Though the mayor’s curfew affected some early-morning baseball plans in Omaha, the state’s American Legion teams will still hit the diamonds Monday.
It’s the first day that youth baseball and softball squads can begin practice, as per Gov. Pete Ricketts’ COVID-19 guidelines. Those guidelines also set June 18 for when games can commence.
Omaha Creighton Prep and Millard West each scheduled a “Midnight Madness” for the opening day of practice. But those plans changed Sunday when Mayor Jean Stothert issued an 8 p.m. curfew in response to recent unrest and protests related to the death of George Floyd in Minneapolis.
Coach Pat Mooney said the Junior Jays postponed their practice until 8 a.m. even before the mayor’s directive. One of the city’s protest hot spots has been 72nd & Dodge, less than a mile south of Prep’s campus.
“The bottom line is that we need to be safe,” Mooney said. “It’s a weird and scary time in our city.”
The Wildcats, who won the Class A title last year, will push their practice back 18 hours to 6 p.m.
“Everybody was so stir-crazy that we wanted to get outside as soon as possible,” Millard West coach Steve Frey said. “But that’s not going to happen now.”
Mooney and Frey said their Legion teams are eager to take the field after the spring baseball season was canceled because of coronavirus concerns. That opinion is shared by other coaches, including Papillion-La Vista’s Nate McCabe.

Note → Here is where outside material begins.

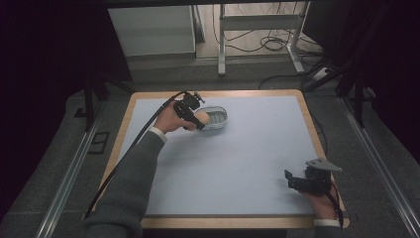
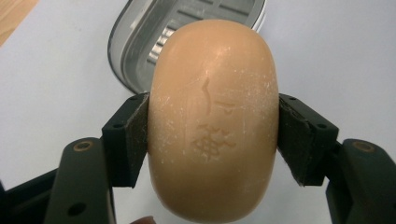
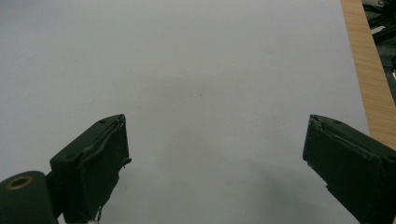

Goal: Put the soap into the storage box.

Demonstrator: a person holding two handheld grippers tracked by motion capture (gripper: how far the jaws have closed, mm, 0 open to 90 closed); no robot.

“We’re going to be easing into things,” he said. “We’ve got a lot of (COVID-19) guidelines to follow, and we want to make sure we’re doing things the right way.”
Those guidelines include social distancing for the players and the sanitizing of shared equipment before and after practice.
“We’ve been busy getting information out to the parents to make sure we’re all on the same page,” McCabe said. “But from the strong response that we’ve gotten, everybody is ready to go.”
The season will proceed despite the cancellation of national regionals and the Legion World Series. There will be no area or state tournaments, either.
“In the end, we’re lucky to be playing,” McCabe said. “It’s going to be weird, but we can’t be complaining about the guidelines.”
College athletes also were allowed to begin voluntary workouts Monday, and high schools were permitted to open weight rooms, as long as they followed COVID-19 guidelines.
Andrew Wehrli of the Nebraska Elite Volleyball Club said Monday would begin with coronavirus guideline education for the players. Precautions will include the sanitation of volleyballs between sessions.
“Monday morning is going to be hectic,” he said. “The Governor’s Office has been in contact with us since the very beginning, and we started that process about six weeks ago to try and develop a plan.”
Also starting practice Monday will be some, though not all, area little leagues. Some won’t play this summer in large part because of the lengthy list of regulations.
“We’re all ready to get started,” Keystone Little League President Trent Wulf said. “About 85% of our families decided that they wanted to go ahead and play this summer, so we’re going to make that happen.”
Wulf said his organization knows the importance of giving kids the opportunity to play baseball, though it won’t be easy.
“The biggest challenge for us is that there will be a lot more cost and lot more volunteering needed,” he said. “But we’re determined to see this through.”
Wulf said each team would have three coaches and two “safety parents” to help make sure all guidelines are met.
“I think it will be tougher for the younger kids,” he said. “It’s just going to take some time because it will be an adjustment for everyone.”
That includes Wulf’s 9-year-old daughter, a Keystone softball player.
“She’s been asking me since April when we can start playing,” he said. “I think there are a lot of kids out there like her.”
Wulf said there would be hand sanitizer in the dugouts and hand-washing stations at the complex in northwest Omaha. Game times also will be staggered to make sure there aren’t too many players in one place.
“In some ways, it’s probably going to be a pain,” he said. “But when we see the kids on the field with smiles on their faces, it will all be worth it.”